Directions for this task:
Would you please copy every line of the material that follows, exactly as it reads?

Supplied information Start Marker

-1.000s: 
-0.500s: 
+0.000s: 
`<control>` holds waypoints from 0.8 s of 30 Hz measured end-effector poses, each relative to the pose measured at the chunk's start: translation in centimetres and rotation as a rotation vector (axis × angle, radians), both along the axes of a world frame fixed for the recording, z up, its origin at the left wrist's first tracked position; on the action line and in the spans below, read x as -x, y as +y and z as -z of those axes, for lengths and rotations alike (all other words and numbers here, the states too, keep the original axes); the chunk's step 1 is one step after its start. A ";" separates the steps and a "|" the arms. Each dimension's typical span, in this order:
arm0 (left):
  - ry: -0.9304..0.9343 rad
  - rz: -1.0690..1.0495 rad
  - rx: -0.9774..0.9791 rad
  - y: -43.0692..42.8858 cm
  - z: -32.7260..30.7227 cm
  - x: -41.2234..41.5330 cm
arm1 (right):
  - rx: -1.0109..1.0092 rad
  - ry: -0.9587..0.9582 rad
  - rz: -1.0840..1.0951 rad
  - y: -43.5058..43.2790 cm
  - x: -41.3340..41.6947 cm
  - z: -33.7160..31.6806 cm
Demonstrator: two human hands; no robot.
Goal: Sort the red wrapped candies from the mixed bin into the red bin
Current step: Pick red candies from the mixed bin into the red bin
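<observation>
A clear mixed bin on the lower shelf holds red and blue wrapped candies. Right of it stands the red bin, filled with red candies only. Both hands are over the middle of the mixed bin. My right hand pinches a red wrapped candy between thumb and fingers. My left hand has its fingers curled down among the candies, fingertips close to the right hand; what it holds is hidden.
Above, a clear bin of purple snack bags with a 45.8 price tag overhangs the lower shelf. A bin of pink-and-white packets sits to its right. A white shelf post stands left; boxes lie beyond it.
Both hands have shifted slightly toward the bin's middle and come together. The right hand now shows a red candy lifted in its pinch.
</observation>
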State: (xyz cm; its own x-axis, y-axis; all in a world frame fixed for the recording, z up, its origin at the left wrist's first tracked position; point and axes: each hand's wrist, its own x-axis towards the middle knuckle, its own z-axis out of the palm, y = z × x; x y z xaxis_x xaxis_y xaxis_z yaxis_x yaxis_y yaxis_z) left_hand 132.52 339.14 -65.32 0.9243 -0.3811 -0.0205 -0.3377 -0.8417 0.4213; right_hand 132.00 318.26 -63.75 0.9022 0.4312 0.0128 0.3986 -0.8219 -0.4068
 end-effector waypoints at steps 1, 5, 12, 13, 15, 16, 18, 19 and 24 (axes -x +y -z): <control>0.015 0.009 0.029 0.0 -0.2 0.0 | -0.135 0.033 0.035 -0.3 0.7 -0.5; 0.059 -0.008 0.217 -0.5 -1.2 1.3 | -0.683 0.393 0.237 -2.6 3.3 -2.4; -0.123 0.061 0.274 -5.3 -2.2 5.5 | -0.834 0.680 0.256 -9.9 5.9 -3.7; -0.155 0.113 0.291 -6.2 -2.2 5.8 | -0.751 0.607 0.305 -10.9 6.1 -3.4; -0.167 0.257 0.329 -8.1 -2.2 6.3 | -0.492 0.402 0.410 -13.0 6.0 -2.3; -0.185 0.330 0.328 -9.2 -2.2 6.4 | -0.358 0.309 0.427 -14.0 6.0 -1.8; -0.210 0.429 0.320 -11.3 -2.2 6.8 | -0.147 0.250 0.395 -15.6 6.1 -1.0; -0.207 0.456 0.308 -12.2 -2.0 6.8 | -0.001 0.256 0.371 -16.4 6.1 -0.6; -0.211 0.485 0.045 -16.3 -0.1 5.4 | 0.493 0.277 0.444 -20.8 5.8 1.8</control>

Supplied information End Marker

Your response:
-1.000s: 
-0.500s: 
+0.000s: 
`<control>` holds waypoints from 0.8 s of 30 Hz measured end-effector poses, each relative to the pose measured at the chunk's start: translation in centimetres and rotation as a rotation vector (axis × angle, radians), both along the axes of a world frame fixed for the recording, z up, its origin at the left wrist's first tracked position; on the action line and in the spans below, read x as -x, y as +y and z as -z of those axes, for lengths and rotations alike (all other words and numbers here, the states too, keep the original axes); the chunk's step 1 is one step after its start. A ";" separates the steps and a "|" the arms. Each dimension's typical span, in this order:
arm0 (left):
  - ry: -0.9304..0.9343 rad
  - rz: -1.0690..1.0495 rad
  - rx: -0.9774..0.9791 rad
  - y: -43.0692..42.8858 cm
  - z: -32.7260..30.7227 cm
  - x: -41.2234..41.5330 cm
arm1 (right):
  - rx: -1.0109..1.0092 rad
  - ry: -0.9587..0.9582 rad
  - rz: -1.0840..1.0951 rad
  - y: -43.5058..43.2790 cm
  - x: -41.3340..41.6947 cm
  - z: -33.7160..31.6806 cm
Demonstrator: two human hands; no robot.
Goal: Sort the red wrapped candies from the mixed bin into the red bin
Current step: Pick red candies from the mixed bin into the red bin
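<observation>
A clear mixed bin on the lower shelf holds red and blue wrapped candies. Right of it stands the red bin, filled with red candies only. Both hands are over the middle of the mixed bin. My right hand pinches a red wrapped candy between thumb and fingers. My left hand has its fingers curled down among the candies, fingertips close to the right hand; what it holds is hidden.
Above, a clear bin of purple snack bags with a 45.8 price tag overhangs the lower shelf. A bin of pink-and-white packets sits to its right. A white shelf post stands left; boxes lie beyond it.
Both hands have shifted slightly toward the bin's middle and come together. The right hand now shows a red candy lifted in its pinch.
</observation>
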State: (xyz cm; its own x-axis, y-axis; all in a world frame fixed for the recording, z up, its origin at the left wrist's first tracked position; point and axes: each hand's wrist, its own x-axis towards the middle knuckle, its own z-axis out of the palm, y = z × x; x y z xaxis_x xaxis_y xaxis_z yaxis_x yaxis_y yaxis_z) left_hand 132.52 339.14 -65.32 0.9243 -0.3811 -0.0205 -0.3377 -0.8417 0.4213; right_hand 132.00 318.26 -63.75 0.9022 0.4312 0.0128 0.3986 -0.8219 -0.4068
 end-effector waypoints at steps 1, 5, 12, 13, 15, 16, 18, 19 and 24 (axes -x +y -z): <control>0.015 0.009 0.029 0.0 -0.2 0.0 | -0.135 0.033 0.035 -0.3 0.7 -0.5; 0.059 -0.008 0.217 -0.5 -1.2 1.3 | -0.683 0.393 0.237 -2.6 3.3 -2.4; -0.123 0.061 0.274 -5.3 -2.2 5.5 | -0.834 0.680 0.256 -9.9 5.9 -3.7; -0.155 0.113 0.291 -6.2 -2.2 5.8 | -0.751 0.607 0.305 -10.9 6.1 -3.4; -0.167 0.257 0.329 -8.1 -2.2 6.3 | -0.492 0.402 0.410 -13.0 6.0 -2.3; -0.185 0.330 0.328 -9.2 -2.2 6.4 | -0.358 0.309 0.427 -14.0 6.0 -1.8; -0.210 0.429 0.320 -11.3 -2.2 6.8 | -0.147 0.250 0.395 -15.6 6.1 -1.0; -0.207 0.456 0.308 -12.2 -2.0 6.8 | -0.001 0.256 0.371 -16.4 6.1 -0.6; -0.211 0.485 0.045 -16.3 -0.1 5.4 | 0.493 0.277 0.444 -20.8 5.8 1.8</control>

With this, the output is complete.